### Data shown

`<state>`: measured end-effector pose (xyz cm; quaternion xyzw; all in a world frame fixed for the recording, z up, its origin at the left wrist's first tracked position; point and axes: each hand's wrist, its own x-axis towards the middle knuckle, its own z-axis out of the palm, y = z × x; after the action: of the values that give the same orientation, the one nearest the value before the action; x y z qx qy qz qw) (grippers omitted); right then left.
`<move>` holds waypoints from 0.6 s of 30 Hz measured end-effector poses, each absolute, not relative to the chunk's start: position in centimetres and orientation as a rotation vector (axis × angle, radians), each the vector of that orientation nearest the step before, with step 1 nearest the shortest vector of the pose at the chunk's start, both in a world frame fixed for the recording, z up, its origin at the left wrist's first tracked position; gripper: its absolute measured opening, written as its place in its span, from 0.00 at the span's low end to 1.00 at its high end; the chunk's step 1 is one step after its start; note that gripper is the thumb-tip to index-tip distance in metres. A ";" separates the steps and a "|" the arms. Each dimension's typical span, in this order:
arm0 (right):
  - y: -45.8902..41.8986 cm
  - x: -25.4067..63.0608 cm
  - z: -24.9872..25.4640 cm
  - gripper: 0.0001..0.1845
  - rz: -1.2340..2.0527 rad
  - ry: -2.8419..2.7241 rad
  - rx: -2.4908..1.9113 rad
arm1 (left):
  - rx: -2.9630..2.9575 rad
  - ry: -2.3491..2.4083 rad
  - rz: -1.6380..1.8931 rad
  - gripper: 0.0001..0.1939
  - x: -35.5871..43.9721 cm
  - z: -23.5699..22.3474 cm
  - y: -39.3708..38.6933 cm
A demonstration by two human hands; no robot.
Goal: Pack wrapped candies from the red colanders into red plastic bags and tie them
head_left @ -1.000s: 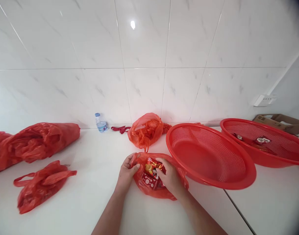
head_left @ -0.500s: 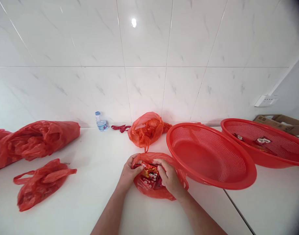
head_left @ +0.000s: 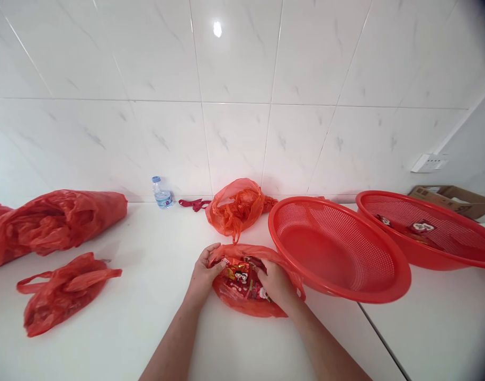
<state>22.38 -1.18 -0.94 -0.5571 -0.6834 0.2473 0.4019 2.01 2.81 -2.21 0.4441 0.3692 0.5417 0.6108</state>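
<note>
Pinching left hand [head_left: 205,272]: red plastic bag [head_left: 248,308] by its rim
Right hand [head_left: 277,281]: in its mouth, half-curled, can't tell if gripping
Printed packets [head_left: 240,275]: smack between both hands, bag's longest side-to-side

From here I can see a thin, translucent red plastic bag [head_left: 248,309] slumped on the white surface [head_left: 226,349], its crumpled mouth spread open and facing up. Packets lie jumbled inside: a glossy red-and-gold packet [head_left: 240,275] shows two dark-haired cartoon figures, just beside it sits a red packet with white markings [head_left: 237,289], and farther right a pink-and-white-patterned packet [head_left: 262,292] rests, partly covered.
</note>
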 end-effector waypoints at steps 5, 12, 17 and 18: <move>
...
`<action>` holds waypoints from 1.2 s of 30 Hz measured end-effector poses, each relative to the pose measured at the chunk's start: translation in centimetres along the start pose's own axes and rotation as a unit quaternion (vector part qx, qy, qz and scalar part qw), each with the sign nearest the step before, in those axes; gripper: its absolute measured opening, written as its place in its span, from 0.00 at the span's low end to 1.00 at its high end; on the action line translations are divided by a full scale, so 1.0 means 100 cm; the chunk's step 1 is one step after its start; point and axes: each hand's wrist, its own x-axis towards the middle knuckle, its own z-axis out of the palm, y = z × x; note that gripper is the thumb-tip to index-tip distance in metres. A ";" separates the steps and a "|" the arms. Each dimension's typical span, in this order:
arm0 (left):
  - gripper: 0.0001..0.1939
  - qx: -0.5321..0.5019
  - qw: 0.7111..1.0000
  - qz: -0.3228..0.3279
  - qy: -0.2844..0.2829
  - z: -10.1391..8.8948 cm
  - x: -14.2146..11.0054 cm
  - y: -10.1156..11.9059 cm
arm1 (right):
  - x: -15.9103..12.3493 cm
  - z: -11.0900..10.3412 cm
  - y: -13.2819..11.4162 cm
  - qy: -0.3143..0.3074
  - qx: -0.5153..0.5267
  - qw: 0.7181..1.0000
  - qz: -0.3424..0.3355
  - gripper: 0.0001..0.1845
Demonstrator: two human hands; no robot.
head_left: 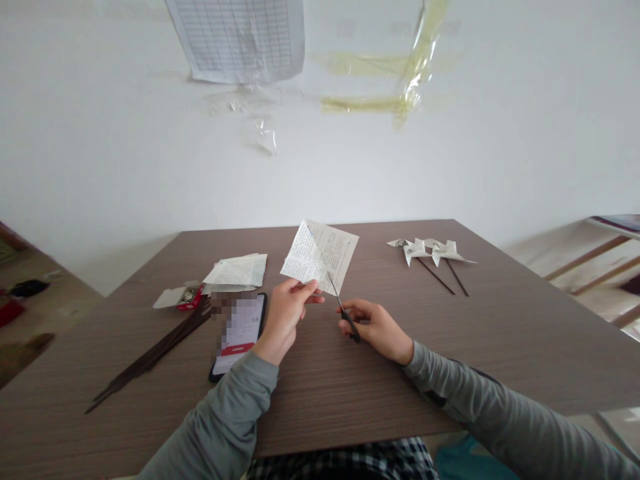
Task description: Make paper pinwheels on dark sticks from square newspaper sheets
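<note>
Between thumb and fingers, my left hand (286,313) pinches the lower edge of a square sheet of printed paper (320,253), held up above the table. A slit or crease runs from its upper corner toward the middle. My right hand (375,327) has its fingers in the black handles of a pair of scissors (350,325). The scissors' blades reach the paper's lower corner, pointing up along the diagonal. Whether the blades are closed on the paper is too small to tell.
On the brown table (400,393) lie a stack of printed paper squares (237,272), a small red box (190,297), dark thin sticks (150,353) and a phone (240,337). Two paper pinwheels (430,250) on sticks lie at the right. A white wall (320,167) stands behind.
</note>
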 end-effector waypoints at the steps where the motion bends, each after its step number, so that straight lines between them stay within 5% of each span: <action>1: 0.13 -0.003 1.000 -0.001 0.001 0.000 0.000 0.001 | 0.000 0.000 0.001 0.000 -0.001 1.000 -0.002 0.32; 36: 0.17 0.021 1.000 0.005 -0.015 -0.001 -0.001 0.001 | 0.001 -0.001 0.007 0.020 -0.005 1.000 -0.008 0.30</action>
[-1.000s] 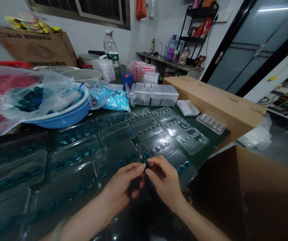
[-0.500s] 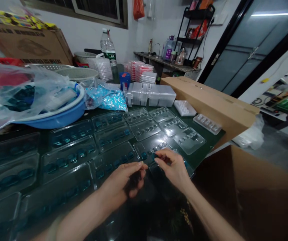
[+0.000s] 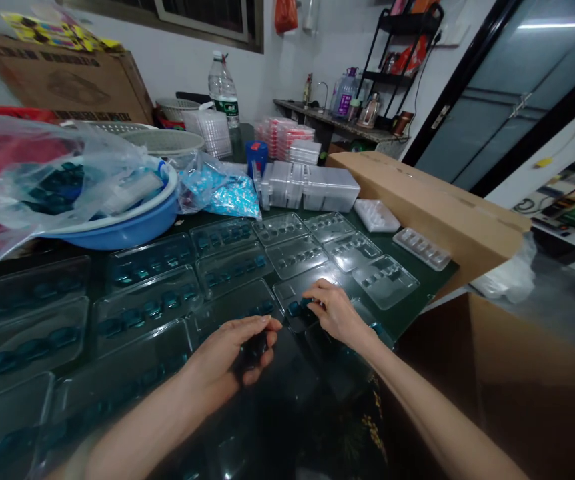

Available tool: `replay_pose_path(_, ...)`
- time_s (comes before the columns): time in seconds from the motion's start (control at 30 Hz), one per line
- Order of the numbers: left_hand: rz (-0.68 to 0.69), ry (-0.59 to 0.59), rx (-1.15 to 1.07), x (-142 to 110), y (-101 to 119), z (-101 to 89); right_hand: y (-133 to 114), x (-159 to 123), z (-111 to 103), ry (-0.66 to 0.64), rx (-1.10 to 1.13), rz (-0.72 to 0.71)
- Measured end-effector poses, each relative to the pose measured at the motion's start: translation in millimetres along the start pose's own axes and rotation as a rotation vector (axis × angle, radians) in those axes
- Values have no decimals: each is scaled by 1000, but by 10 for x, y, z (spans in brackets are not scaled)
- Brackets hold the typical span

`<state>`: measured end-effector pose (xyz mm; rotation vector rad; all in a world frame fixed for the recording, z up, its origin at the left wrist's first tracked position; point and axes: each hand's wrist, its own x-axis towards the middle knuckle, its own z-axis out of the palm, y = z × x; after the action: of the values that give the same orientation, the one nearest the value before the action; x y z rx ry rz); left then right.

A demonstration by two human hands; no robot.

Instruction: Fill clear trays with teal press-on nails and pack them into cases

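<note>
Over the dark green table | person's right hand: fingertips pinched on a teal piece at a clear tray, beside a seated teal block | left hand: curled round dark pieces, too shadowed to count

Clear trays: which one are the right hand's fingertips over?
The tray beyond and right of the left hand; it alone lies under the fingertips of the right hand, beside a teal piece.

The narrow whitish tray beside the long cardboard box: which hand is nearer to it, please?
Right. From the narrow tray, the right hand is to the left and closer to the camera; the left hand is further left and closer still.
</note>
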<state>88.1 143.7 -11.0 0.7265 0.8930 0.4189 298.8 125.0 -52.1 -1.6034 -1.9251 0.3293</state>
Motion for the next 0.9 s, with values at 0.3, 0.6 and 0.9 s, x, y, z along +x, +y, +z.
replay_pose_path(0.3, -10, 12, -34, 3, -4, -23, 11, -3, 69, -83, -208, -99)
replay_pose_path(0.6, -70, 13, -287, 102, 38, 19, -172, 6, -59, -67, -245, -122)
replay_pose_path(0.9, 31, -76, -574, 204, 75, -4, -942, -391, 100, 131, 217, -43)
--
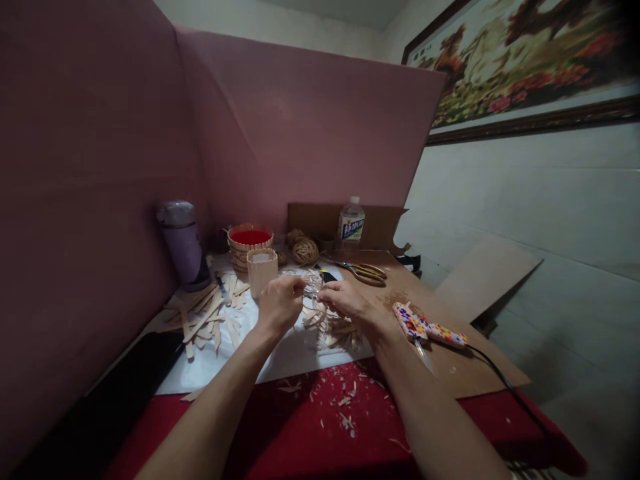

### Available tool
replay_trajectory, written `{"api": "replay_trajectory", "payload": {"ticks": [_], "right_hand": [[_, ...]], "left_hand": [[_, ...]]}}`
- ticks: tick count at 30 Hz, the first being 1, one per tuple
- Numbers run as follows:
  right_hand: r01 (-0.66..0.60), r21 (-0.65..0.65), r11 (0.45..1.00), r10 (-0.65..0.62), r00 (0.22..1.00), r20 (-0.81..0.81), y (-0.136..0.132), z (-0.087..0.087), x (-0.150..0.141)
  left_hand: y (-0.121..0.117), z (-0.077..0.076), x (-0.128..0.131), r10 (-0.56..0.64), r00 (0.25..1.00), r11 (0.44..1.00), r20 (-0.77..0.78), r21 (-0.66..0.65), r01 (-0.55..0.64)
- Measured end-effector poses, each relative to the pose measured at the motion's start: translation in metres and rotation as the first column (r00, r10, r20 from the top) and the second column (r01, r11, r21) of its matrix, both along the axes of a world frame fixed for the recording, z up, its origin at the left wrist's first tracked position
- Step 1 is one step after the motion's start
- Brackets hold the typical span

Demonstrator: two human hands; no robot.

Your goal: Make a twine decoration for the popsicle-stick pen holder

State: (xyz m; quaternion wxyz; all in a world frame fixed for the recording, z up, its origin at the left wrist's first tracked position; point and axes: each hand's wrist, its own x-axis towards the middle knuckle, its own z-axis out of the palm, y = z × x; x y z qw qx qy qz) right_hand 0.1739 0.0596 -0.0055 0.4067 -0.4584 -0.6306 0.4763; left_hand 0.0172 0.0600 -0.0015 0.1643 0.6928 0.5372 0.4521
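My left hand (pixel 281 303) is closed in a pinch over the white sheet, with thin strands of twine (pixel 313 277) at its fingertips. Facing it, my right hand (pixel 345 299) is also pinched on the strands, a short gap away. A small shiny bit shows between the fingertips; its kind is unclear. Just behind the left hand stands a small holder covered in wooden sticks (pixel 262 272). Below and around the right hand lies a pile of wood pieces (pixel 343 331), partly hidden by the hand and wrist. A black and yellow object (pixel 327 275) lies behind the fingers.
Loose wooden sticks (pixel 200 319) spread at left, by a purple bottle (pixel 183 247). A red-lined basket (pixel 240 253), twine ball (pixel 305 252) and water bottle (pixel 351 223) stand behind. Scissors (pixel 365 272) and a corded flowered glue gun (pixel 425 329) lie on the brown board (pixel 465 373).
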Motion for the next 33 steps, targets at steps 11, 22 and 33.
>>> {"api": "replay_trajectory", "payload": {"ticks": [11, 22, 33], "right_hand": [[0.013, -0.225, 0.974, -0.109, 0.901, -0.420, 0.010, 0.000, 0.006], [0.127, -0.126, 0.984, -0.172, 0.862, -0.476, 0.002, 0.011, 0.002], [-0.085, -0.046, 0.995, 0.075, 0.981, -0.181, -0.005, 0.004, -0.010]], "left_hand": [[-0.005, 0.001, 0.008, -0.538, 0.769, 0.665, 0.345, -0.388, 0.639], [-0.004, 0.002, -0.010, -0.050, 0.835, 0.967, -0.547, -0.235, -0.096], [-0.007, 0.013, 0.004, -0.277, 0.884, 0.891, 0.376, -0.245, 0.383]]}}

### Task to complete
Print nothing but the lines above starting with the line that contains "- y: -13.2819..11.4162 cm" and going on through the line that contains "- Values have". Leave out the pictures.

### Task result
  - y: -13.2819..11.4162 cm
  - qy: -0.3143..0.3074
  - qx: -0.5153..0.5267
  - qw: 0.7181..1.0000
  - qz: -0.3424..0.3355
  - gripper: 0.0001..0.1845
Demonstrator: two human hands; no robot.
head_left: 
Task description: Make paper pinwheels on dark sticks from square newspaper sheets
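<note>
Between thumb and fingers, my left hand (286,313) pinches the lower edge of a square sheet of printed paper (320,253), held up above the table. A slit or crease runs from its upper corner toward the middle. My right hand (375,327) has its fingers in the black handles of a pair of scissors (350,325). The scissors' blades reach the paper's lower corner, pointing up along the diagonal. Whether the blades are closed on the paper is too small to tell.
On the brown table (400,393) lie a stack of printed paper squares (237,272), a small red box (190,297), dark thin sticks (150,353) and a phone (240,337). Two paper pinwheels (430,250) on sticks lie at the right. A white wall (320,167) stands behind.
</note>
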 end-effector waypoints at the steps where the motion bends, each after its step number, so that straight lines between them stay within 5% of each span: <action>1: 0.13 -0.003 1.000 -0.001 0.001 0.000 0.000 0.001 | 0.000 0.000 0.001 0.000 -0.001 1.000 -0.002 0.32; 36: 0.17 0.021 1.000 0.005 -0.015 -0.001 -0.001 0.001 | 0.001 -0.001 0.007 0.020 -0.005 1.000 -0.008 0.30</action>
[-1.000s] 
[-0.500s] 
[+0.000s] 

Available tool: `replay_pose_path(_, ...)`
- time_s (comes before the columns): time in seconds from the motion's start (control at 30 Hz), one per line
- Order of the numbers: left_hand: rz (-0.68 to 0.69), ry (-0.59 to 0.59), rx (-1.15 to 1.07), x (-142 to 110), y (-101 to 119), z (-101 to 89); right_hand: y (-133 to 114), x (-159 to 123), z (-111 to 103), ry (-0.66 to 0.64), rx (-1.10 to 1.13), rz (-0.72 to 0.71)
- Measured end-effector poses, each relative to the pose measured at the motion's start: translation in millimetres along the start pose's own axes and rotation as a rotation vector (axis × angle, radians) in those axes
- Values have no decimals: each is scaled by 1000, but by 10 for x, y, z (spans in brackets are not scaled)

No additional output is expected.